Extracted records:
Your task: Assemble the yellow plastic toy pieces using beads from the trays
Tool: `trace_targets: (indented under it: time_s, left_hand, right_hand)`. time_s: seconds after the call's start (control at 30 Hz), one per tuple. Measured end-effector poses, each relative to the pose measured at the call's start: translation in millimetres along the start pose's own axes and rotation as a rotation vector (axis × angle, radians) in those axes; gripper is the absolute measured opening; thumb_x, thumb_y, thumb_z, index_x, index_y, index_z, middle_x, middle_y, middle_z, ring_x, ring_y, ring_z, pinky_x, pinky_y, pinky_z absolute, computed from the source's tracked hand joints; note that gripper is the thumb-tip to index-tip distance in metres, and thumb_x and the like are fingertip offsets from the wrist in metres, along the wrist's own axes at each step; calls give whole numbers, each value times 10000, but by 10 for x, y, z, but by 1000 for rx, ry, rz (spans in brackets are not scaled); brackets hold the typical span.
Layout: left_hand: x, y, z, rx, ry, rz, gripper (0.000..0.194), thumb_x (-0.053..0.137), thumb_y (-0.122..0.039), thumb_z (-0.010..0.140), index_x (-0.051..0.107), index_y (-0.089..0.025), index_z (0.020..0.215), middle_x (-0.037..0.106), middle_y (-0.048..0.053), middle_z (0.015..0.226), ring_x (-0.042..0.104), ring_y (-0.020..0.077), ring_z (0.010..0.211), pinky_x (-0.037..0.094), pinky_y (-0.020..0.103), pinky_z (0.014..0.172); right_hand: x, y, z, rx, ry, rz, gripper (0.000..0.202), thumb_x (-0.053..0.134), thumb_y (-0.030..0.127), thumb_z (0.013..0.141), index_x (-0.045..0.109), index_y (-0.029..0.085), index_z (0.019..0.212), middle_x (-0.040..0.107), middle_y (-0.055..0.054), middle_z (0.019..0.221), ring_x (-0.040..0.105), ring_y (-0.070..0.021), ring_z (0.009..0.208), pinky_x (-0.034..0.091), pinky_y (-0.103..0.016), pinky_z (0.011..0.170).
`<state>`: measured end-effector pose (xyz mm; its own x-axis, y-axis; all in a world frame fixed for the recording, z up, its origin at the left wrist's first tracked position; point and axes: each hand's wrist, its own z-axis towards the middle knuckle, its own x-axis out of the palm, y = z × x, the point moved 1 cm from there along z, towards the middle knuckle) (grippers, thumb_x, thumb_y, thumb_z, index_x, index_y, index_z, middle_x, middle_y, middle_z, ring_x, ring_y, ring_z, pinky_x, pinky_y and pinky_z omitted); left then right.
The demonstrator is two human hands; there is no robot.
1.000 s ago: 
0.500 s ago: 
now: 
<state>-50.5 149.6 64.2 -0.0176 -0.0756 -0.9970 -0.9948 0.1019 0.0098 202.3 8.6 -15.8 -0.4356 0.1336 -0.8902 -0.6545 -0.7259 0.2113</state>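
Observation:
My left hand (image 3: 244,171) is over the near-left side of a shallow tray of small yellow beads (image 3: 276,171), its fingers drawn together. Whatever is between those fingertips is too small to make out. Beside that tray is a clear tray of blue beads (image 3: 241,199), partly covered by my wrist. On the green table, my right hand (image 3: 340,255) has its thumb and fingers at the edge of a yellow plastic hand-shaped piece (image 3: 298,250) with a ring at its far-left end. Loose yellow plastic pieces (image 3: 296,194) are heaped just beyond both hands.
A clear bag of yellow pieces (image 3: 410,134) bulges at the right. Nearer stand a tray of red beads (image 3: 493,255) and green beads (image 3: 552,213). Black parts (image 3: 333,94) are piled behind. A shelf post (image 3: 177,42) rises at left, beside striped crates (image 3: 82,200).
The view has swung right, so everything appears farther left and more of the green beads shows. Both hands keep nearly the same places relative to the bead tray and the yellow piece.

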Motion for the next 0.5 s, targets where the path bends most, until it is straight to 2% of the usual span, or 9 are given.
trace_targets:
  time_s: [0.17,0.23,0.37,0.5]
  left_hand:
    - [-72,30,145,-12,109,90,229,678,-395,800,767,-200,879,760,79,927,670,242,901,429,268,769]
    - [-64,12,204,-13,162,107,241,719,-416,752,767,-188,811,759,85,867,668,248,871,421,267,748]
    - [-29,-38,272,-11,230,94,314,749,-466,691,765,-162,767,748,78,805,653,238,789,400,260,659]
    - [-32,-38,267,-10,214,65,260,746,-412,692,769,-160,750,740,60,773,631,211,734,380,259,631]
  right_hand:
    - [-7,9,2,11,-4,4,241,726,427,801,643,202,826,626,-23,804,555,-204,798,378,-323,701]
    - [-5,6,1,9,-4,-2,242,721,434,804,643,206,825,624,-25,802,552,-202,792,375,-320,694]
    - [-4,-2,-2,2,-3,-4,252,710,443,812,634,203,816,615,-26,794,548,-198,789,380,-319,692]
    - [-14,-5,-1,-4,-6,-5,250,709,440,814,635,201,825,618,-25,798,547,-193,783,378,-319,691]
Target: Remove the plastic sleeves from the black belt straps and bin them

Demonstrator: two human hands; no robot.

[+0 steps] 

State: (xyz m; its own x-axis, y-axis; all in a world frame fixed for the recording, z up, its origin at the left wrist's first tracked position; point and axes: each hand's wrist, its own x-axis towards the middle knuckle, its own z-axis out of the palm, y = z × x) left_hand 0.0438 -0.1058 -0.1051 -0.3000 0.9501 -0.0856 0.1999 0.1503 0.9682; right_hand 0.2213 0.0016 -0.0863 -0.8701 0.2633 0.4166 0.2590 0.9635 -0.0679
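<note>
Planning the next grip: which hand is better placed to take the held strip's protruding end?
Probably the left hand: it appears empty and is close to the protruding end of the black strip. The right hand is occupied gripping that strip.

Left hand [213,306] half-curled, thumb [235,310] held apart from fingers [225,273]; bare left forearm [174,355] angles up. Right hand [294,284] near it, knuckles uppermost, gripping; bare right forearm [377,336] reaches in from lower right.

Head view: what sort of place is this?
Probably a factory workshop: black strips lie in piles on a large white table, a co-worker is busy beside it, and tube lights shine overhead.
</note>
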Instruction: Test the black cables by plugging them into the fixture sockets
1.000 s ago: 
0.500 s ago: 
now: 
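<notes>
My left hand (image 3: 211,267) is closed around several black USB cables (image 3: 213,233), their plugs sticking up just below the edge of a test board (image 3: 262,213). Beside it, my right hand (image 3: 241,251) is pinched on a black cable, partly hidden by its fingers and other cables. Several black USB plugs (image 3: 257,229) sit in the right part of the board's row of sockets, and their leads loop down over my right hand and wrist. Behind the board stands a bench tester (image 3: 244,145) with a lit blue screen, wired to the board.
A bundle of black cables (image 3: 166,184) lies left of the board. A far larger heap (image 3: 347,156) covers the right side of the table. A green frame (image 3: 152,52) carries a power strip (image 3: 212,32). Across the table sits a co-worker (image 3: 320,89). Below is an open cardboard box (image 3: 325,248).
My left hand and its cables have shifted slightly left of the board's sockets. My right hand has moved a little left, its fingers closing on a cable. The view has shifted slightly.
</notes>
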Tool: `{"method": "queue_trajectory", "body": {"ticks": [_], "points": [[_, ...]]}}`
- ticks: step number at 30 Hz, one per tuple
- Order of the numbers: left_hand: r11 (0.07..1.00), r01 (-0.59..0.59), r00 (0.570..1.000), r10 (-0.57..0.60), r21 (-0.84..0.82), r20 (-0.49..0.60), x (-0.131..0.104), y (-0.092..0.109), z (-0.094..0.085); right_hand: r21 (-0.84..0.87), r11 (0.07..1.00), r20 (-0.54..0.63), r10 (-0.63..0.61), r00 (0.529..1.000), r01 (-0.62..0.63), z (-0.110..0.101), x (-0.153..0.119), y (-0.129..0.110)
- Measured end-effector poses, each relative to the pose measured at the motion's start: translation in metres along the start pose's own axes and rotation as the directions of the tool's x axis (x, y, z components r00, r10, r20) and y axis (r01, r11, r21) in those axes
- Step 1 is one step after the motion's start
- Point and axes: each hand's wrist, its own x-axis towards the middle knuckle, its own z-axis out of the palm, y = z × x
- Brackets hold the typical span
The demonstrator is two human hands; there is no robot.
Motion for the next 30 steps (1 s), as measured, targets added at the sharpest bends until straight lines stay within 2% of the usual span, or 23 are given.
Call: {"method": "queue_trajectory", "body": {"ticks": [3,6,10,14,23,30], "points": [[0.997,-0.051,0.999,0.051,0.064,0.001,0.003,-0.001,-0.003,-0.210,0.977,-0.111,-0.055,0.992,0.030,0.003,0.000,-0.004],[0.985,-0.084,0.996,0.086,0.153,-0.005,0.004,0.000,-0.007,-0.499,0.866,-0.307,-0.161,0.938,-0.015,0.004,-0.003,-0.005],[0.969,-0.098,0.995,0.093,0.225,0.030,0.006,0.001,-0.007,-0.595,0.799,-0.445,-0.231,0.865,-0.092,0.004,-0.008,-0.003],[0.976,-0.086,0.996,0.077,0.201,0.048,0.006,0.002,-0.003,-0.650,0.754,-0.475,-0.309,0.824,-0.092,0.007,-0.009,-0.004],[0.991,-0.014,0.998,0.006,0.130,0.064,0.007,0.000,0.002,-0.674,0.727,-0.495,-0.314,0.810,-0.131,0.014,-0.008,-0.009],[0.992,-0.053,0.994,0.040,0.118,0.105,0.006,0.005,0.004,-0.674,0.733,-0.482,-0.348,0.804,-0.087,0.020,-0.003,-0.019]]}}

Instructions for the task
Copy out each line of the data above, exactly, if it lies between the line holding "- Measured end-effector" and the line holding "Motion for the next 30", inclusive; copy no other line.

Solution for this task
- Measured end-effector poses, each relative to the pose measured at the motion's start: translation in metres along the start pose's own axes and rotation as the directions of the tool's x axis (x, y, z components r00, r10, r20) and y axis (r01, r11, r21) in those axes
- Step 1 is one step after the motion's start
- Point and axes: each hand's wrist, its own x-axis towards the middle knuckle, its own z-axis out of the palm, y = z × x
- Brackets hold the typical span
The demonstrator is two human hands; there is no robot.
Motion for the next 30 steps (1 s), as measured, targets added at the sharpest bends until straight lines stay within 2% of the usual span, or 23 are given.

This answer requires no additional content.